"What's the matter, just fork it when it goes bad?"
The problem is that uv in and of itself, whilst a great technical achievement isn't sufficient. Astral run a massive DevOps pipeline that, just to give one example, packages the python distributions.
Those who are saying that forking is an option are clearly not arguing it in good faith.
That's overstating things. The biggest piece of infra is PyPI, to which uv is only an interface. They do distribute Python binaries, but that's not very impressive.
So when Charlie Marsh goes on a podcast saying that the majority the complications they face with their work is in DevOps, he's also overstating things?
False equivalency. The maintenance and expertise required to run the codebase you’ve generated still falls flatly on you. When you use a library or a framework it normally is domain experts that do that stuff.
I’m so glad we’ve got domain experts to write those tricky things like left-pad for us.
On a more serious note, I do think that the maintenance aspect is a differentiator, and that if it’s something that you end up committing to your codebase then ownership and accountability falls to you. Externally sourced libraries and frameworks ultimately have different owners.

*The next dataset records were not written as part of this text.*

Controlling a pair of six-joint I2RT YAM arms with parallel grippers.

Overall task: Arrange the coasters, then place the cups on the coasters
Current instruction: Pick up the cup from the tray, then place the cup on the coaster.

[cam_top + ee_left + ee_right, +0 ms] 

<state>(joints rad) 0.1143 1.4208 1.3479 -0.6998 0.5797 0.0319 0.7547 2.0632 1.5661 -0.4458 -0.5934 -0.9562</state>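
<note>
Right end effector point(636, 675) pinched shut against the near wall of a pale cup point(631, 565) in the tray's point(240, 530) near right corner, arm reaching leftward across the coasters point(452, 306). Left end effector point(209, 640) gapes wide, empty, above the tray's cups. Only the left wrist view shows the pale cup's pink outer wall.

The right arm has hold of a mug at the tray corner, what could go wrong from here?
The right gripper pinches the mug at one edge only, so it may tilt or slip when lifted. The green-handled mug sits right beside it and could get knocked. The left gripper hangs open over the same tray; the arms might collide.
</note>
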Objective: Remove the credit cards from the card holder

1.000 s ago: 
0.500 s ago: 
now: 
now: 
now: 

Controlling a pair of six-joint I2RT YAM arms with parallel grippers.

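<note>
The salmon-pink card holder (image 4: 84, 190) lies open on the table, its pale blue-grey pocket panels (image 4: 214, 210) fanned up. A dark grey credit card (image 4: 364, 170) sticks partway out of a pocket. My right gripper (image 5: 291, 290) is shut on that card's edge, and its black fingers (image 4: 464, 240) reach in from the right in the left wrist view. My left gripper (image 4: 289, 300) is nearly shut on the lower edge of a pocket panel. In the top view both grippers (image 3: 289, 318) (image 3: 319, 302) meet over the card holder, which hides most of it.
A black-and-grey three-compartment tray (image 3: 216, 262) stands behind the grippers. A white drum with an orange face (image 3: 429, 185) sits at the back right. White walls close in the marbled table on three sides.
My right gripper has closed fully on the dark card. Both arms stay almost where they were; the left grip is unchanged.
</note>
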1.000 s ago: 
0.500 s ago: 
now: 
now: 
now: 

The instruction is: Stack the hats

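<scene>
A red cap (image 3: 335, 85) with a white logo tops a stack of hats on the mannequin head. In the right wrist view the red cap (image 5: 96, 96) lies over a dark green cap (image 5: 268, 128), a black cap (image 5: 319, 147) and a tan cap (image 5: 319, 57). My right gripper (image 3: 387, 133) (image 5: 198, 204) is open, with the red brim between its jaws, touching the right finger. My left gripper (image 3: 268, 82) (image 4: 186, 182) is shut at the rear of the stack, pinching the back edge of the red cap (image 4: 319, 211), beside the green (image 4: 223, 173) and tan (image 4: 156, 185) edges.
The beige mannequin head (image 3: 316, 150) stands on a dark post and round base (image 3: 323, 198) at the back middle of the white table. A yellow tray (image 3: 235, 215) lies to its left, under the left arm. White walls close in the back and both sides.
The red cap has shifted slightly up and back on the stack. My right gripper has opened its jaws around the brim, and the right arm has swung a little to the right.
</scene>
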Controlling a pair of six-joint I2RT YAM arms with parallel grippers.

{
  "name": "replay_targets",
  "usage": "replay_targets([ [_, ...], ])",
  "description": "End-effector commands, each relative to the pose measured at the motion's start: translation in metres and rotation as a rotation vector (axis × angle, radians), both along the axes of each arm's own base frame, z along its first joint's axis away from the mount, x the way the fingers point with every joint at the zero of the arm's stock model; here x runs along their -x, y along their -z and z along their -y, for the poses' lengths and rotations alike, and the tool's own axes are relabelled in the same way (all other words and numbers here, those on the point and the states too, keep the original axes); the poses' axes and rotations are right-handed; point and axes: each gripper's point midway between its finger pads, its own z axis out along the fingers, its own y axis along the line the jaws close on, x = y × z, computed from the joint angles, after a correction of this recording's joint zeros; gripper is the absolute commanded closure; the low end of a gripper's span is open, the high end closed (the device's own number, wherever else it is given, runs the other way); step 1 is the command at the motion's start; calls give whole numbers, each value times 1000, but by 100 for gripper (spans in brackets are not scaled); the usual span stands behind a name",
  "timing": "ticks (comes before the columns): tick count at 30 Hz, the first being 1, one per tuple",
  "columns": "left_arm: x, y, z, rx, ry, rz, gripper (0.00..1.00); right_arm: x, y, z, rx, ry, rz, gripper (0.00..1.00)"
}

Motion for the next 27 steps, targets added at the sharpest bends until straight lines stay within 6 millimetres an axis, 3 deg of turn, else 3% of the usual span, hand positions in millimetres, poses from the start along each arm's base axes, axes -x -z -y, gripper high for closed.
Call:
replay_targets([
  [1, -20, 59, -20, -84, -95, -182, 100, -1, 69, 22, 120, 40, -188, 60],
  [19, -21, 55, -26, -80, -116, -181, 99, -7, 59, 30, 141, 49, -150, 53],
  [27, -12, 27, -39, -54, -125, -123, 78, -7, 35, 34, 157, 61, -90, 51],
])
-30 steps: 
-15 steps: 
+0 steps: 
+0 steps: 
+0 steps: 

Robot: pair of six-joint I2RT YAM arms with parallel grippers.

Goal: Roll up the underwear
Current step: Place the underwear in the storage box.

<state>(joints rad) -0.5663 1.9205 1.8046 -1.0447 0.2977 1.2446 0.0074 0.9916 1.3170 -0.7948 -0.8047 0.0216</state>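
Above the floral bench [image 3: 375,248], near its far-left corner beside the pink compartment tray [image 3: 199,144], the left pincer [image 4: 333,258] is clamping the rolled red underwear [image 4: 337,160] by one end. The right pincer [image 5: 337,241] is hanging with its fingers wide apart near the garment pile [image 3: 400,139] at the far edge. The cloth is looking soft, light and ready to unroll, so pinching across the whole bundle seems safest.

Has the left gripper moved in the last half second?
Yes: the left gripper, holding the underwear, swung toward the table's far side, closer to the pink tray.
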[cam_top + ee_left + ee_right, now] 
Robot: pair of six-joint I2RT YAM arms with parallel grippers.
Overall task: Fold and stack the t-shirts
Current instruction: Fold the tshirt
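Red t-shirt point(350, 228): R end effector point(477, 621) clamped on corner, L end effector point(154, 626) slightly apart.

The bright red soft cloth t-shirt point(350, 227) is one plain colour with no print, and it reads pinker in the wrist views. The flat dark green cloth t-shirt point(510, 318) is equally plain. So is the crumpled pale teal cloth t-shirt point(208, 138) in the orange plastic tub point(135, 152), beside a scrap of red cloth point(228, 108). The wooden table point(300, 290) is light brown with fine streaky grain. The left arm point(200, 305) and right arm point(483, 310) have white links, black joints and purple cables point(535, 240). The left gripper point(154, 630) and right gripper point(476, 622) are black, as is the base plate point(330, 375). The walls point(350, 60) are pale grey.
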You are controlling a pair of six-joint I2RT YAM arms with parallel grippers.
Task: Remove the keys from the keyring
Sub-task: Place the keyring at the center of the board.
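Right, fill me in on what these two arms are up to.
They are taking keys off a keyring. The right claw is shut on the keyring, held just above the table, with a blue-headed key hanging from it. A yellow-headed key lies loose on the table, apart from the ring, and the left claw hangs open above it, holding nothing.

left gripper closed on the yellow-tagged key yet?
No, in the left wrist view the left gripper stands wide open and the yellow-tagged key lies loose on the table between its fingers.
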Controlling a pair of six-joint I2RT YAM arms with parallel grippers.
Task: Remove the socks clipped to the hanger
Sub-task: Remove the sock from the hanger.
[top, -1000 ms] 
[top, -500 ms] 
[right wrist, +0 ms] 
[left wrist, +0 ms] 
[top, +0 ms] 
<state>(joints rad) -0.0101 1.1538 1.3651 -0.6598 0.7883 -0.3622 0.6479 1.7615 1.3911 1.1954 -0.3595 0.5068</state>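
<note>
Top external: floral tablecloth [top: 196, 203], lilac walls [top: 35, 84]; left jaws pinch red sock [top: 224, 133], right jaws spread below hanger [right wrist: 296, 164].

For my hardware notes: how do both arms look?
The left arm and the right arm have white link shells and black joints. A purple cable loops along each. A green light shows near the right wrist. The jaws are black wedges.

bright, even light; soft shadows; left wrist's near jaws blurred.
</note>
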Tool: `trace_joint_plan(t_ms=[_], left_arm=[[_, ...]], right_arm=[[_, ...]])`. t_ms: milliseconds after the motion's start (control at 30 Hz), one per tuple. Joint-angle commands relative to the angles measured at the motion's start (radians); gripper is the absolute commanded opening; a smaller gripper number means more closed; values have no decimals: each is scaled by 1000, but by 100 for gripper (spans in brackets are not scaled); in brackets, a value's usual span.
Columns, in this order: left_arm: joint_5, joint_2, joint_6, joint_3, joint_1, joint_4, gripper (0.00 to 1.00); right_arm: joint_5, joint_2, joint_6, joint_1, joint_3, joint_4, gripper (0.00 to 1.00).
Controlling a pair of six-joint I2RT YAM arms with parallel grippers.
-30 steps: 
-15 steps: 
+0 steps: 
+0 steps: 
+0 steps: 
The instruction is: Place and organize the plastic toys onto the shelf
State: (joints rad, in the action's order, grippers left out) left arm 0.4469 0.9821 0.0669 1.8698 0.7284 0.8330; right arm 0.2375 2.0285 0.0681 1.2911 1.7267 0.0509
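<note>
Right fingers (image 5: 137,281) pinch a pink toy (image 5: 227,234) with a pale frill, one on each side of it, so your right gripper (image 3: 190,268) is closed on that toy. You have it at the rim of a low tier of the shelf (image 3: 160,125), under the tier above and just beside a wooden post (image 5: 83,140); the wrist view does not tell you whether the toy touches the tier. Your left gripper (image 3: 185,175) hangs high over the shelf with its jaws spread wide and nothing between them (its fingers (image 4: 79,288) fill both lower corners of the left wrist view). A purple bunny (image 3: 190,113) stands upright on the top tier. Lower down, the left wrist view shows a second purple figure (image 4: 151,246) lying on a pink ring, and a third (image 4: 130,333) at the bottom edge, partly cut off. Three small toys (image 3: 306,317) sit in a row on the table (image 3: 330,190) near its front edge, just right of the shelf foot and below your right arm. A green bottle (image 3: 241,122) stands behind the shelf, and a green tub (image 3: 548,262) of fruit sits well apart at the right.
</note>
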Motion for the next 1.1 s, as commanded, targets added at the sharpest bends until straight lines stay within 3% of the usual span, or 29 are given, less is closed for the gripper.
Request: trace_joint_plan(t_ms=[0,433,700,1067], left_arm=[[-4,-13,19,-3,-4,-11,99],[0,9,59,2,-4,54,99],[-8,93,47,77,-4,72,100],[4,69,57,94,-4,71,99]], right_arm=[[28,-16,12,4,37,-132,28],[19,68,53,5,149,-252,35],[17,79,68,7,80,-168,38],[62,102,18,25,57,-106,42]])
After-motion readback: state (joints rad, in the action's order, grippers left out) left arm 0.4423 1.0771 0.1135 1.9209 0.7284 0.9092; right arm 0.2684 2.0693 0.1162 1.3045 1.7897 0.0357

I'm reminded of the recent "vibe coded" OCaml fiasco[1].
In particular, the PR author's response to this question:
> Here's my question: why did the files that you submitted name Mark Shinwell as the author?
> > Beats me. AI decided to do so and I didn't question it.
The same author submitted a similar PR to Julia as well. Both were closed in-part due to the significant maintenance burden these entirely LLM-written PR's would create.
> This humongous amount of code is hard to review, and very lightly tested. (You are only testing that basic functionality works.) Inevitably the code will be full of problems, and we (the maintainers of the compiler) will have to pay the cost of fixing them. But maintaining large pieces of plausible-in-general-but-weird-in-the-details code is a large burden.
Setting aside the significant volume of code being committed at once (13K+ lines in the OCaml example), the maintainers would have to review code even the PR author didn't review - and would likely fall into the same trap many of us have found ourselves in while reviewing LLM-generated code... "Am I an idiot or is this code broken? I must be missing something obvious..." (followed by wasted time and effort).
The PR author even admitted they know little about compilers - making them unqualified to review the LLM-generated code.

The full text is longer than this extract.